Öhman and Mineka (2001) proposed an evolved fear module. They described it as a relatively independent system that is more readily activated in aversive contexts by stimuli associated with ancestral threats. In their account, its activation is automatic, it is difficult to override through cognitive control and it originates in dedicated neural circuitry centred on the amygdala, a brain region involved in processing threats. This model proposed that natural selection resulted in a dedicated system for rapidly detecting and responding to recurring dangers in ancestral environments. Öhman and Mineka argued that the model’s encapsulation is consistent with features of clinical phobias in that the sufferer recognises the fear as excessive or unreasonable, yet the response remains difficult to control through conscious cognition.

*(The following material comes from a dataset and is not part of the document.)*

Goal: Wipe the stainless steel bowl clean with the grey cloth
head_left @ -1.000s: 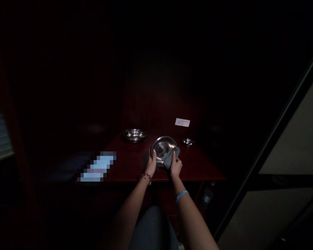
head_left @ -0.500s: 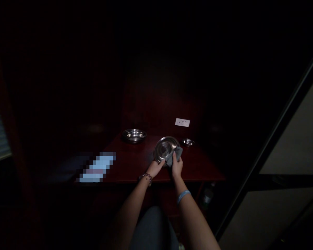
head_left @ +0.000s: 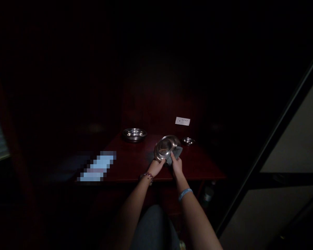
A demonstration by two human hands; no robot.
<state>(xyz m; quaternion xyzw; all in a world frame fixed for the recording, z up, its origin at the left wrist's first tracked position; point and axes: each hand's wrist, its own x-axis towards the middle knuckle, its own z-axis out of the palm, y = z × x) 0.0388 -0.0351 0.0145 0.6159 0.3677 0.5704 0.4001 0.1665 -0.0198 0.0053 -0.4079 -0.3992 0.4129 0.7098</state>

== Criticisms and alternative accounts ==
Not all of the theory’s predictions have been confirmed. Reviewing the experimental literature, McNally (2016) described the evidence as mixed, with the resistance-to-extinction finding from Öhman’s conditioning programme being inconsistently replicated across studies. Referencing earlier critiques, he observed that the most consistently replicated effect may be better understood as an enhanced ability to distinguish between fear-relevant and fear-irrelevant stimuli instead of a general slowing of extinction itself. Nevertheless, McNally argued that Seligman’s preparedness theory had been a productive influence on fear research, inspiring new lines of investigation decades later.

Davey (1995) suggested that phobias may arise from cognitive expectancy bias instead of inherited associative predispositions, arguing that prior knowledge and culturally transmitted information lead people to expect that certain stimuli will be followed by aversive outcomes, thus generating and maintaining persistent learned fear associations. Non-associative accounts have also been proposed by other researchers, according to which some fears may emerge developmentally in the absence of any conditioning experience. Preparedness theory has been interpreted as an ultimate explanation for why certain fear biases may have evolved, whereas cognitive accounts such as Davey’s concern the proximate mechanisms through which such fears are acquired and maintained.